Selective Synthesis of Pyrazolo[1,2- a]pyrazolones and 2-Acylindoles via Rh(III)-Catalyzed Tunable Redox-Neutral Coupling of 1-Phenylpyrazolidinones with Alkynyl Cyclobutanols

Yuanshuang Xu; Mengyang Shen; Xinying Zhang; Xuesen Fan

doi:10.1021/acs.orglett.0c01475

Selective Synthesis of Pyrazolo[1,2- a]pyrazolones and 2-Acylindoles via Rh(III)-Catalyzed Tunable Redox-Neutral Coupling of 1-Phenylpyrazolidinones with Alkynyl Cyclobutanols

Org Lett. 2020 Jun 19;22(12):4697-4702. doi: 10.1021/acs.orglett.0c01475. Epub 2020 May 28.

Authors

Yuanshuang Xu¹, Mengyang Shen¹, Xinying Zhang¹, Xuesen Fan¹

Affiliation

¹ Henan Key Laboratory of Organic Functional Molecules and Drug Innovation, Key Laboratory of Green Chemical Media and Reactions, Ministry of Education, Collaborative Innovation Center of Henan Province for Green Manufacturing of Fine Chemicals, School of Chemistry and Chemical Engineering, Henan Normal University, Xinxiang, Henan 453007, China.

PMID: 32463683
DOI: 10.1021/acs.orglett.0c01475

Abstract

An unprecedented divergent synthesis of pyrazolo[1,2-a]pyrazolones and 2-acylindoles via Rh(III)-catalyzed [4 + 1] or [3 + 2] annulation of 1-phenylpyrazolidinones with alkynyl cyclobutanols through redox-neutral multiple bond activation by using -NH and -OH units as directing groups is presented.
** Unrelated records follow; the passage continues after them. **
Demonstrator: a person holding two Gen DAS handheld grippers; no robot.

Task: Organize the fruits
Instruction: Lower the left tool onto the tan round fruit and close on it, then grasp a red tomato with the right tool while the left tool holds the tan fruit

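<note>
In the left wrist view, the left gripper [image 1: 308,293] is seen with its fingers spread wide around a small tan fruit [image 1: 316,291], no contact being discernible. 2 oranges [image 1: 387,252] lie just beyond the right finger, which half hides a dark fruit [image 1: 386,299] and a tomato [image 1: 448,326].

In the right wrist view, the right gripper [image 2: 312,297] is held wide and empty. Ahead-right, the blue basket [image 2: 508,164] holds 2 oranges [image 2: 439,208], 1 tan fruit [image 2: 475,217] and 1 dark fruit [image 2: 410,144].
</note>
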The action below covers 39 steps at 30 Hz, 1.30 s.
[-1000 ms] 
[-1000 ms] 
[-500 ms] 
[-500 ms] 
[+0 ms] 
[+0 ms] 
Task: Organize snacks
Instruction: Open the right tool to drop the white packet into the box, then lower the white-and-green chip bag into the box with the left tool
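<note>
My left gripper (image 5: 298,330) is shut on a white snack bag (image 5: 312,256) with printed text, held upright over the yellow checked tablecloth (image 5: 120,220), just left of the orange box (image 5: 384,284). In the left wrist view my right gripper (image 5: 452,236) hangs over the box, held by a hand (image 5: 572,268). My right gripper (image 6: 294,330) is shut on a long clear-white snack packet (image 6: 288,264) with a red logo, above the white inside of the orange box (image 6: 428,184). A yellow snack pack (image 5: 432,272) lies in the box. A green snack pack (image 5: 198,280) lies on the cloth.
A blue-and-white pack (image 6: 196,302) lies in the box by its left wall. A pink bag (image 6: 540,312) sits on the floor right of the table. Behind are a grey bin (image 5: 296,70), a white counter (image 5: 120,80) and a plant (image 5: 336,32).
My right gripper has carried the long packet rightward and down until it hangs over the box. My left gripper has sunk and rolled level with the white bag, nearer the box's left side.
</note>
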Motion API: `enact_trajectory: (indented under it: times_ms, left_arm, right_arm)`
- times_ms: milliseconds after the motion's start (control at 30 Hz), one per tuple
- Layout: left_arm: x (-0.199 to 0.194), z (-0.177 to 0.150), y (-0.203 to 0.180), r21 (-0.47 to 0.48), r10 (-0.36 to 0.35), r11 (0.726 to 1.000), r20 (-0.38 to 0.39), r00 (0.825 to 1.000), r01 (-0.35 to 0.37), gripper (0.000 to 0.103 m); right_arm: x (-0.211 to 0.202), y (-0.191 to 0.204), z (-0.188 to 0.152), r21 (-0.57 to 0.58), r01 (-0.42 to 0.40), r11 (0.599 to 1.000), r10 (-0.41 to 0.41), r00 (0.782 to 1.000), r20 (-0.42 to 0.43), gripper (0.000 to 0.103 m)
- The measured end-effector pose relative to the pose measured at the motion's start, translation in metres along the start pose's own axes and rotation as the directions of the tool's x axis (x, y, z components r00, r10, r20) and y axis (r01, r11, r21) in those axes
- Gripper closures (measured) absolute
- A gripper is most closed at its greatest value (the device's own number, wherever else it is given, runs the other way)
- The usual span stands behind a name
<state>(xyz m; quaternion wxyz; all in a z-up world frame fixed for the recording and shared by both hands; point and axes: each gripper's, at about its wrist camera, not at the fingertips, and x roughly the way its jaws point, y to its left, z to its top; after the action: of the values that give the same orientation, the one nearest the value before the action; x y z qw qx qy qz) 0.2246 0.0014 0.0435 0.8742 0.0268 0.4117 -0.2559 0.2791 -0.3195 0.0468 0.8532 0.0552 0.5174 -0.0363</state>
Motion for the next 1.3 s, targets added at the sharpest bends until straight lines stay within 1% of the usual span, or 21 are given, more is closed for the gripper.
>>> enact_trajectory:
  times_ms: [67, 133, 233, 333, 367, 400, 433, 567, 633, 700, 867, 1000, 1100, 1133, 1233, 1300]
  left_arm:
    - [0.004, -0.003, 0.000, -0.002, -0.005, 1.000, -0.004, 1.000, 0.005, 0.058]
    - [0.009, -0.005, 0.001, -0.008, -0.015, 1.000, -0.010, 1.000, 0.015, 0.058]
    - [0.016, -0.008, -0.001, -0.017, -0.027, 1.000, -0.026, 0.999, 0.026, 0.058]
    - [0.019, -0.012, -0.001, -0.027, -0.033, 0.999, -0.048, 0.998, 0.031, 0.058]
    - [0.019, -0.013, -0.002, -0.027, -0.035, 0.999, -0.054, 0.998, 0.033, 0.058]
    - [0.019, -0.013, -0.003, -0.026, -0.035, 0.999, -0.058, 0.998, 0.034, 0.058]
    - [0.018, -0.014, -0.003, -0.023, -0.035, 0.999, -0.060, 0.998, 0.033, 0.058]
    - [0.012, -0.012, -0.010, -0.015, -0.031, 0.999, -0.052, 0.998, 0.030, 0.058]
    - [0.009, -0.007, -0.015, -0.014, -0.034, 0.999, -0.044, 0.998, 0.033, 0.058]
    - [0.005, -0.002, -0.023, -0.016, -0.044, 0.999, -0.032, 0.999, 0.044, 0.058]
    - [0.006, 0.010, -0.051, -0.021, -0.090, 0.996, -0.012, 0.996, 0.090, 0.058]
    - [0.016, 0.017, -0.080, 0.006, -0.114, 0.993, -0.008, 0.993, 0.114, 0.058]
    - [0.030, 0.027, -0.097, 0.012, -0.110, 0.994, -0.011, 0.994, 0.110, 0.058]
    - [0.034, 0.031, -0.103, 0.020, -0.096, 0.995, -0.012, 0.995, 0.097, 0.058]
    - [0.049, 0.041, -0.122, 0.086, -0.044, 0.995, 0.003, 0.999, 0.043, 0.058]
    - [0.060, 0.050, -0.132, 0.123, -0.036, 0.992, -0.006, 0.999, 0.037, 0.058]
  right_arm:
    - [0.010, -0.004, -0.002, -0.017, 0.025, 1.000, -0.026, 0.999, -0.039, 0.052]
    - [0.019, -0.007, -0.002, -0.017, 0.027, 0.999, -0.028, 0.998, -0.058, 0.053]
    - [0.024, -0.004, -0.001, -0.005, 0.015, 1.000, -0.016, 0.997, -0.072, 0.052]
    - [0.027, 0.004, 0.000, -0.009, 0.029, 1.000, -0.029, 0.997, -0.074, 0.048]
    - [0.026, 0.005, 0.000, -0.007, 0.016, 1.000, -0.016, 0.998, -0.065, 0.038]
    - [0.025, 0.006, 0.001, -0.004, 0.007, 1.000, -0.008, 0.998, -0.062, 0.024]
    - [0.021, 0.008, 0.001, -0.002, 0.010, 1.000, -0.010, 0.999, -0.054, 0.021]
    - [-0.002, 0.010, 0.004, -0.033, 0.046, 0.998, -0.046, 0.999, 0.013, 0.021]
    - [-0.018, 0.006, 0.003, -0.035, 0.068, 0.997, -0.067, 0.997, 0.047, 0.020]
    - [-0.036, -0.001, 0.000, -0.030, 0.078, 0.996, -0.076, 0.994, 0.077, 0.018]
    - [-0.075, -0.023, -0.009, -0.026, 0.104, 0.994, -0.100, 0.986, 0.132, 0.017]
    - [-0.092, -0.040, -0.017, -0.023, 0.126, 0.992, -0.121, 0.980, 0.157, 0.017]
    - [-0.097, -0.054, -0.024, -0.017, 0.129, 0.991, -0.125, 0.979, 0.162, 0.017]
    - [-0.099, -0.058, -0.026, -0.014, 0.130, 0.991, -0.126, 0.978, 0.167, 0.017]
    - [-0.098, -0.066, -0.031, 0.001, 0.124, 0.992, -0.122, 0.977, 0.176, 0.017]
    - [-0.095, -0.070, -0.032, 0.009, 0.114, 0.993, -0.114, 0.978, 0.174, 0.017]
Notably, different annulation reactions were selectively achieved by simply adjusting the reaction conditions. With features such as simple procedures, easily accessible substrates, and high regio/chemoselectivity, these methods may find wide applications in related areas.